I finished this skirt just in time for my brother-in-law's wedding last month. (I hemmed it two nights before — with the game-changing help of my handy, multitalented husband.)
Pattern: Gabriola Skirt by Sewaholic Fabric: Heavy-ish stretch cotton from Designer Fabrics — $7/yd. Size: Cut a size 4, shaved down the hips in construction. Hemming Stress Level: Through. The. Roof.
Excuse the bad ironing job. Just showin' off the yoke panels.
I took Aspen's advice and didn't worry too much about grading between the waist/hip sizes. I made the smallest size I could squeeze into — the fabric had plenty of stretch so I (correctly) assumed I could get away with a 4 — then shaved down the hips after I pieced it together.

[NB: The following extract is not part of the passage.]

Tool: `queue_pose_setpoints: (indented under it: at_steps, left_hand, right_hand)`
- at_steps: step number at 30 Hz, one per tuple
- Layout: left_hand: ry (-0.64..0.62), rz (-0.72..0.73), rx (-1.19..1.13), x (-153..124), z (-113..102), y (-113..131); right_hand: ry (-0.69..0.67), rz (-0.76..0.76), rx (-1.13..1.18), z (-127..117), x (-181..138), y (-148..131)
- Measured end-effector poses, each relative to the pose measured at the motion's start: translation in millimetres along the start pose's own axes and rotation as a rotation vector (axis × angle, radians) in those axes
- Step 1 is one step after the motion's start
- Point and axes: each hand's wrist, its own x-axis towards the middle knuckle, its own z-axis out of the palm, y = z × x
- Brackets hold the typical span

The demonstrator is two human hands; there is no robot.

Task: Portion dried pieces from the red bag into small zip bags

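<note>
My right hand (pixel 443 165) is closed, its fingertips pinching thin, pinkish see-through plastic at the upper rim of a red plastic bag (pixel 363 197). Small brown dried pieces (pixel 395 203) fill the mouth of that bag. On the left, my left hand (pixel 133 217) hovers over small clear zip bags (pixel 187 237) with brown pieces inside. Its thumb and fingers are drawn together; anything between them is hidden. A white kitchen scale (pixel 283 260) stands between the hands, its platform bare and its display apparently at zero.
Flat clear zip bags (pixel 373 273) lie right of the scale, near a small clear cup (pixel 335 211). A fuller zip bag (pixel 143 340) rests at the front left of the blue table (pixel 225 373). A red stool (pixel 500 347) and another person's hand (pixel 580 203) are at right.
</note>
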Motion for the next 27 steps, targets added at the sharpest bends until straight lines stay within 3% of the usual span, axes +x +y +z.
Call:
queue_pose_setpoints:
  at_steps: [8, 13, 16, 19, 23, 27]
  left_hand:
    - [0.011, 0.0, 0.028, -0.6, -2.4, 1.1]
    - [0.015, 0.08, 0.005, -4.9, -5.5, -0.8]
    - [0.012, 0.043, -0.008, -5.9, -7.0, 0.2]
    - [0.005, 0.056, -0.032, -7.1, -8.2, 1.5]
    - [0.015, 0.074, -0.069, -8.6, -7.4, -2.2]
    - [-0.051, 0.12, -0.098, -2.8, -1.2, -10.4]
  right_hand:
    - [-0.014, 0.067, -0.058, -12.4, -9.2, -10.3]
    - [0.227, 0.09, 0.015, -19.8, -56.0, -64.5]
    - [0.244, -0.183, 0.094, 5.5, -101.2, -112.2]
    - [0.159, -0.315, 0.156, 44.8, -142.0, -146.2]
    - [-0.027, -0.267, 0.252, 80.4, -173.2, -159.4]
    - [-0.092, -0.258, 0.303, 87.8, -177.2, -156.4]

Sewaholic patterns are for pear-shaped gals. I'm pretty hip-less. Adjustments were made.
The waistband stuck straight up, away from my body.
Quick solution: I created darts in the waistband, lining them up with the side seams. The end result was a little chunky on the inside, but my belt helped smooth things out. (Ideally, I'd eventually take apart the waistband and make it look prettier. But who am I kidding?)
Fashion on a budget:
My wedding outfit cost $30.
I think I'm going to become some sort of sewing evangelist. "You will save money!"

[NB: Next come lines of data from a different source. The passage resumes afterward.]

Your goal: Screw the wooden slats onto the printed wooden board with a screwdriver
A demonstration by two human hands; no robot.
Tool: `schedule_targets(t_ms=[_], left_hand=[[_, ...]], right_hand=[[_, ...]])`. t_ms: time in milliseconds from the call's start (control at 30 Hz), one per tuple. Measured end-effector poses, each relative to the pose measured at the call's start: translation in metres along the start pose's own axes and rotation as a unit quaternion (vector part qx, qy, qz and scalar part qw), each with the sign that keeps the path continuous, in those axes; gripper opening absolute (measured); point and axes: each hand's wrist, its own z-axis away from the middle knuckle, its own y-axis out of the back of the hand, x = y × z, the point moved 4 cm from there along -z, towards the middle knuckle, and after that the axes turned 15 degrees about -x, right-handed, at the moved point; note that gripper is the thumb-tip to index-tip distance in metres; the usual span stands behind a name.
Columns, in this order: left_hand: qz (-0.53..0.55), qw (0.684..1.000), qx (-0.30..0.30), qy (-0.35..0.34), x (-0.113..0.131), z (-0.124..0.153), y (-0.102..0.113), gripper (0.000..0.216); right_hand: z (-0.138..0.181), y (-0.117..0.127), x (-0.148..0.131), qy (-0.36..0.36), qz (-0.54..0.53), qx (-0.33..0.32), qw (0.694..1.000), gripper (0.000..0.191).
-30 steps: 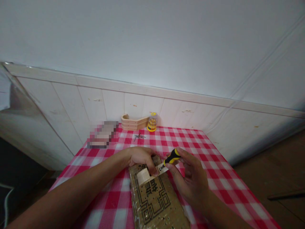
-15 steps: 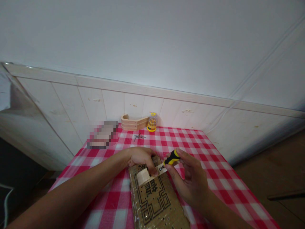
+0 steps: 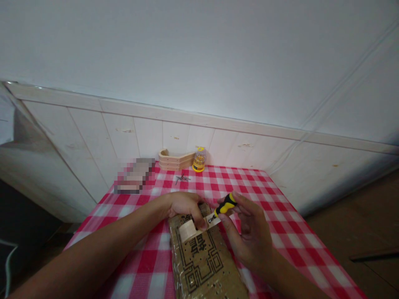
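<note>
A brown cardboard slab with black printing (image 3: 204, 259) lies on the red-and-white checked table (image 3: 274, 216). On its far end rests a small pale wooden piece (image 3: 187, 229). My left hand (image 3: 184, 206) presses that piece down with fingers curled over it. My right hand (image 3: 246, 230) pinches a black-and-yellow screwdriver (image 3: 225, 206), whose tip points down-left into the wooden piece beside my left fingers.
At the table's far edge, against the white panelled wall, stand a stack of curved wooden pieces (image 3: 175, 159) and a small yellow-capped clear jar (image 3: 199, 159). A few dark screws (image 3: 181, 178) lie in front of them. A blurred-out object (image 3: 134, 175) sits at far left.
The screwdriver handle has turned slightly in my right fingers and shifted a little; my left hand and the wooden piece stay put.
</note>
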Motion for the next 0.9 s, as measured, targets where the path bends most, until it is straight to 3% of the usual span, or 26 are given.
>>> schedule_targets(t_ms=[200,733,900], left_hand=[[-0.009,0.999,-0.023,-0.022,0.0002,0.0003,0.0006,0.036],[0.015,1.0,0.009,0.013,0.001,0.0013,-0.0012,0.04],[0.01,1.0,-0.01,-0.023,0.0019,0.0003,-0.0019,0.04]], right_hand=[[-0.0007,0.0007,0.0021,-0.004,-0.001,-0.002,1.0,0.066],[-0.0005,-0.0004,-0.0012,0.004,0.002,-0.008,1.0,0.07],[0.003,-0.0045,-0.0036,0.015,-0.008,-0.019,1.0,0.075]])
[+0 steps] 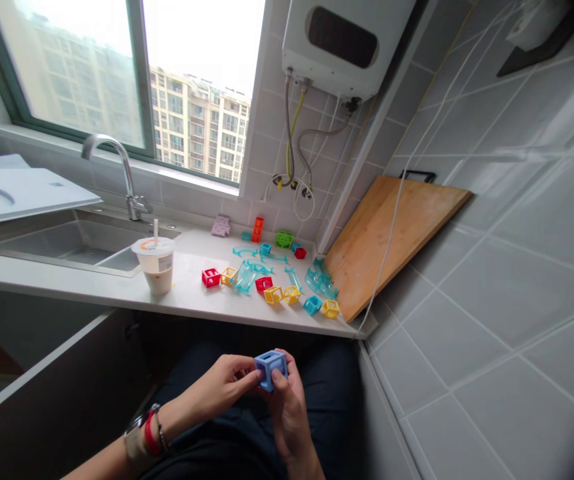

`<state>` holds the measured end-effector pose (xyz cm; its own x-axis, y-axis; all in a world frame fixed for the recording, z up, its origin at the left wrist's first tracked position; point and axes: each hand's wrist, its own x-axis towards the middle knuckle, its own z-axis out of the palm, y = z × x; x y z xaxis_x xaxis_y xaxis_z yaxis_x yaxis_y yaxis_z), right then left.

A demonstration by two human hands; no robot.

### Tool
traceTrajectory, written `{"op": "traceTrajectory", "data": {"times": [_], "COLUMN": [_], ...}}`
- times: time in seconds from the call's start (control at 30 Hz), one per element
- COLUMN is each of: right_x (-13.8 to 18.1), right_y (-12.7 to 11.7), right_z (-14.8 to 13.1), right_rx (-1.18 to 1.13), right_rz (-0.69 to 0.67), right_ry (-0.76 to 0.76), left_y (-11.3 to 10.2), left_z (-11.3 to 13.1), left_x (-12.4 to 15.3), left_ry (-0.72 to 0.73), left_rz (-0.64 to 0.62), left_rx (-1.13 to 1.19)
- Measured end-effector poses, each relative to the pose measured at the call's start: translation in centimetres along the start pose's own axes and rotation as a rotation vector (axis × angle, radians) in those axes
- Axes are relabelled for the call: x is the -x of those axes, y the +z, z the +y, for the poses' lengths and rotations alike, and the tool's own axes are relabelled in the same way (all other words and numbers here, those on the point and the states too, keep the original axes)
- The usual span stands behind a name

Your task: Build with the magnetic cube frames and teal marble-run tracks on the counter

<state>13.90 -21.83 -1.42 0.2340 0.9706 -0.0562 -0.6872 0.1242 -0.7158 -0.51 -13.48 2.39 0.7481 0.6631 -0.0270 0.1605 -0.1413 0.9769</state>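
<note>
A blue toy block (269, 364), cube-shaped with openings in its faces, is held over my lap. My left hand (234, 381) pinches its left side between thumb and fingers. Round the right side curl the fingers of my right hand (289, 403), its thumb on the near face. On the white counter (191, 303) beyond lie similar hollow cubes: a red cube (211, 278), several yellow cubes, one being a yellow cube (331, 309), and a teal cube (312, 305). Among them are clear teal track pieces (247, 277).
A lidded drink cup (159, 270) with a straw stands beside the sink (91, 240) and faucet (127, 177). At right a wooden board (397, 233) leans on the tiled wall, a white cable (391, 230) hanging across it. Red and green blocks (284, 239) sit farther back.
</note>
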Motion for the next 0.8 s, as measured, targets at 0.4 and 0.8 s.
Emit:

I paired my new skirt with the (free) Belcarra blouse, an old belt I purchased for a wedding in 2010, cubic zirconia earrings my aunt gave me in my teens, and my go-with-everything leather Clarks. (Broken toes take forever to heal. I'm not back to heels yet.) Even the lipstick cost nada, thanks to my sister-in-law who used to work at a drugstore and blessed the ladies with free stuff last Christmas.

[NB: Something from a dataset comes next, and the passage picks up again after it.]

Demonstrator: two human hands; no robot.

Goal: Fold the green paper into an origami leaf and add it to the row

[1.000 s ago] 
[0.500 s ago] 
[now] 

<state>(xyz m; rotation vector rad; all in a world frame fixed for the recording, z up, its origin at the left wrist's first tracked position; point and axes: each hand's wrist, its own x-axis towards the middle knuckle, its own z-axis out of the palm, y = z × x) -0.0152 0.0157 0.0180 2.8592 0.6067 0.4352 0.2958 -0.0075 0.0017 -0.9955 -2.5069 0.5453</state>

Dolly Parton once said of her iconic look: "It cost a lot of money to look this cheap."
I, however, believe in spending no money to look expensive.
Long skirt perks:
I felt classy, had extra fun on the dance floor thanks to the swish factor, and acquired a few alteration skills.
Did I mention the hemming? Ugh.
Also, if I pair the skirt with a white button-up blouse (with puffed sleeves), I turn into Anne Shirley, second movie. True story. (Which isn't really a bad thing. At all.)